I graduated with a degree in Computer Science and Software Engineering from the University of Washington in 2020, during the height of Covid.

After over 3000 handcrafted applications (and many more AI-written ones), I have never been offered a job in the field.

I know of multiple CS graduates who have killed themselves, and so many who are living with their parents and working service/retail.

I think the software engineering rush of the early 2000s will be looked back upon like the San Francisco gold rush in 1949.

[–] alcasa@lemmy.sdf.org 3 points 9 hours ago (1 children)

What CS subfield? I think it really depends if you were able to specialize somewhat. At least systems programming and lower level coding seems to be somewhat in demand once you get into the field. Even given the current economy we aren't really getting much interest from students.

[–] Krono@lemmy.today 1 points 5 hours ago

Over the years I have tried a handful of subfields.

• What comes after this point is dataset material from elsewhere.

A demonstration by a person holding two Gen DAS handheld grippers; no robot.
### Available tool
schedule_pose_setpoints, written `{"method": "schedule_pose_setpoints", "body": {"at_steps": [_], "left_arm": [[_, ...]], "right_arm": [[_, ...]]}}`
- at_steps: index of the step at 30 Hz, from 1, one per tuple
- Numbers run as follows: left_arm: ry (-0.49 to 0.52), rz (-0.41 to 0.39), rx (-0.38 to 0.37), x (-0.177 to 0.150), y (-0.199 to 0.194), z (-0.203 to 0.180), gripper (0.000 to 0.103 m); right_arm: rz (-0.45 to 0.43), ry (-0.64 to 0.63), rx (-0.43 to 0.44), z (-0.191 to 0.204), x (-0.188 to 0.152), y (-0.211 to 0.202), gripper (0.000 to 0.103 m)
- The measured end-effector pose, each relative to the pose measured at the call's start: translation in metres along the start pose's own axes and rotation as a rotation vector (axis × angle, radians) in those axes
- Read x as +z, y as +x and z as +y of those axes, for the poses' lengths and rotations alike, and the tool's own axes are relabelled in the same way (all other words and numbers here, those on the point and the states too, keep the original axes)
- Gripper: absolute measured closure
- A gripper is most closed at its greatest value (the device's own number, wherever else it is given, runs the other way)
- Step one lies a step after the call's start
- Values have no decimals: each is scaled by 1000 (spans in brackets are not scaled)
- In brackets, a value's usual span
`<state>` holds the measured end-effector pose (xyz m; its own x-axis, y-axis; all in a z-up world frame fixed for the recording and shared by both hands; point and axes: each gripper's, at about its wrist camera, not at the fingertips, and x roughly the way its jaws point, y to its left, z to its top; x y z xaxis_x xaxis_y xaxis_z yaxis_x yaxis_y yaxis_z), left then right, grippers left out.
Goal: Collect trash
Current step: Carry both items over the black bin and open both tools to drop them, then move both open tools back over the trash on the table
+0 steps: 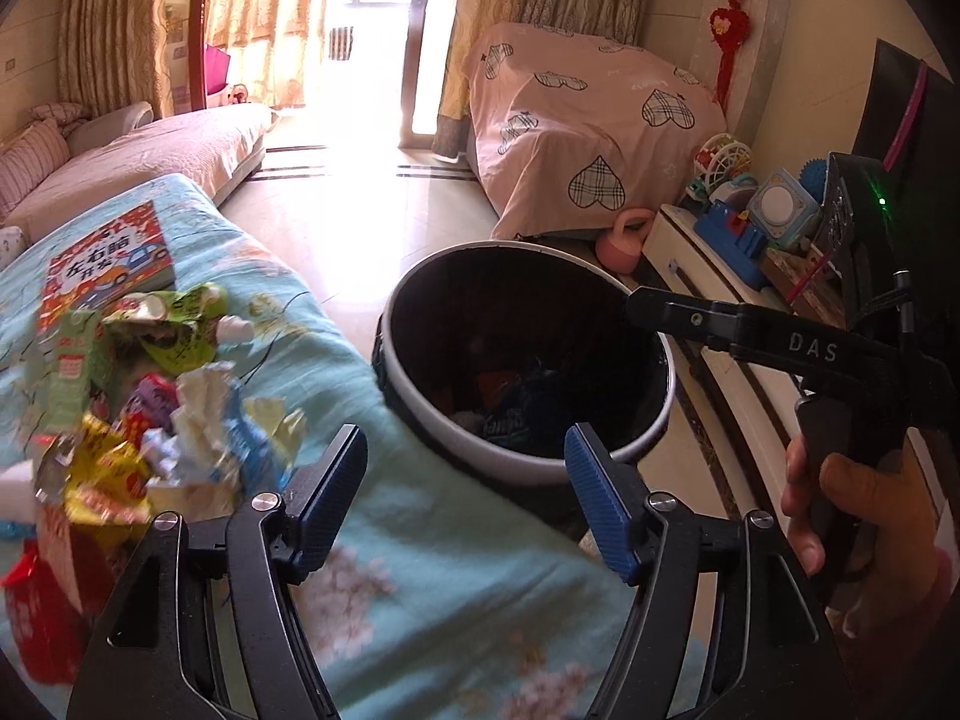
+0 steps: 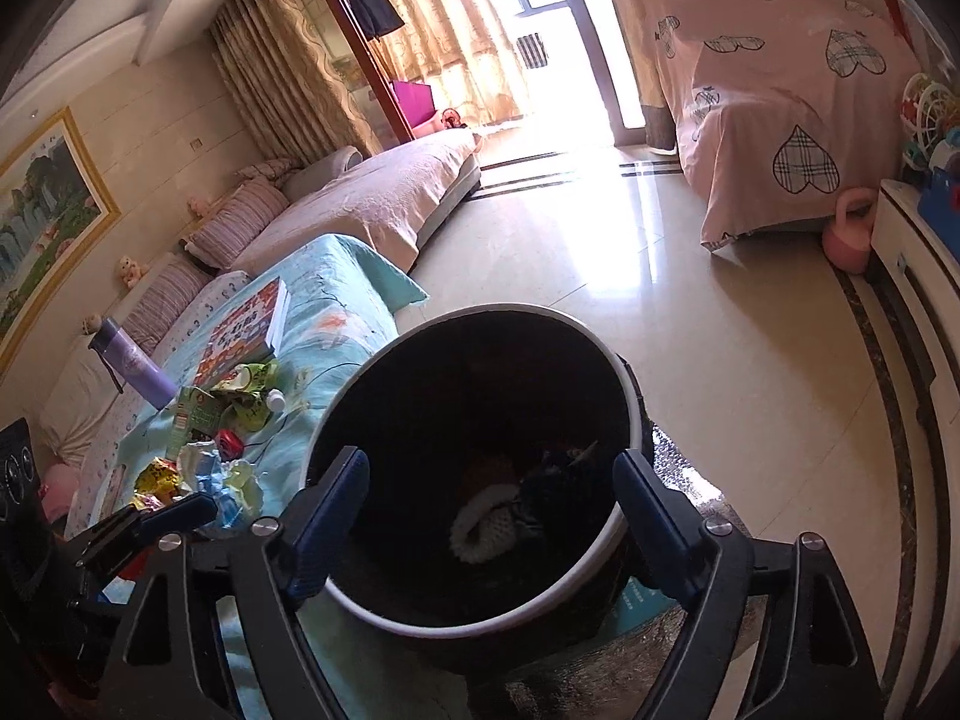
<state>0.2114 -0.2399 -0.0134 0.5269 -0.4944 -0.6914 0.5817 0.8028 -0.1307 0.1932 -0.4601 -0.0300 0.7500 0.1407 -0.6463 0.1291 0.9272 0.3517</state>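
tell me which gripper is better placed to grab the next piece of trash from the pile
Left. The left gripper is open beside the trash pile on the blue cloth, while the right gripper hangs open over the bin.

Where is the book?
In both views the book lies on the blue cloth, left of the bin, just behind the trash pile.

The left wrist view looks forward and downward over the table's turquoise cloth (image 1: 456, 576), close above it, with the trash pile (image 1: 150, 420) at its left and the bin (image 1: 528, 360) ahead. The right wrist view tilts down almost into the bin (image 2: 480, 480) from close by. Both share the bin, the pile (image 2: 210, 456), the book (image 1: 111, 267) (image 2: 249, 330), the sofa and the bright doorway.
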Motion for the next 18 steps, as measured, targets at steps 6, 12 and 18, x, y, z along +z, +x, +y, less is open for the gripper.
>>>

I always felt particularly adept at assembly language programming, so I had a couple projects doing that, and applied to every relevent job I could find.

As a math nerd I enjoyed data science and machine learning, I had quite a few projects like a neutral network from scratch in Matlab, and many data analysis and computer vision projects in R. I was always aware this field is very competitive and my chances were low here.

I had a friend get a job in the biomedical field, so I tried to follow that, I have Python projects doing basic gene sequencing and analysis, even a really cool project that replicated evolution.

Another friend landed a government job, so I followed his advice and got some security certs.

I also had smaller projects and attempts at databases, finance programming, and video games.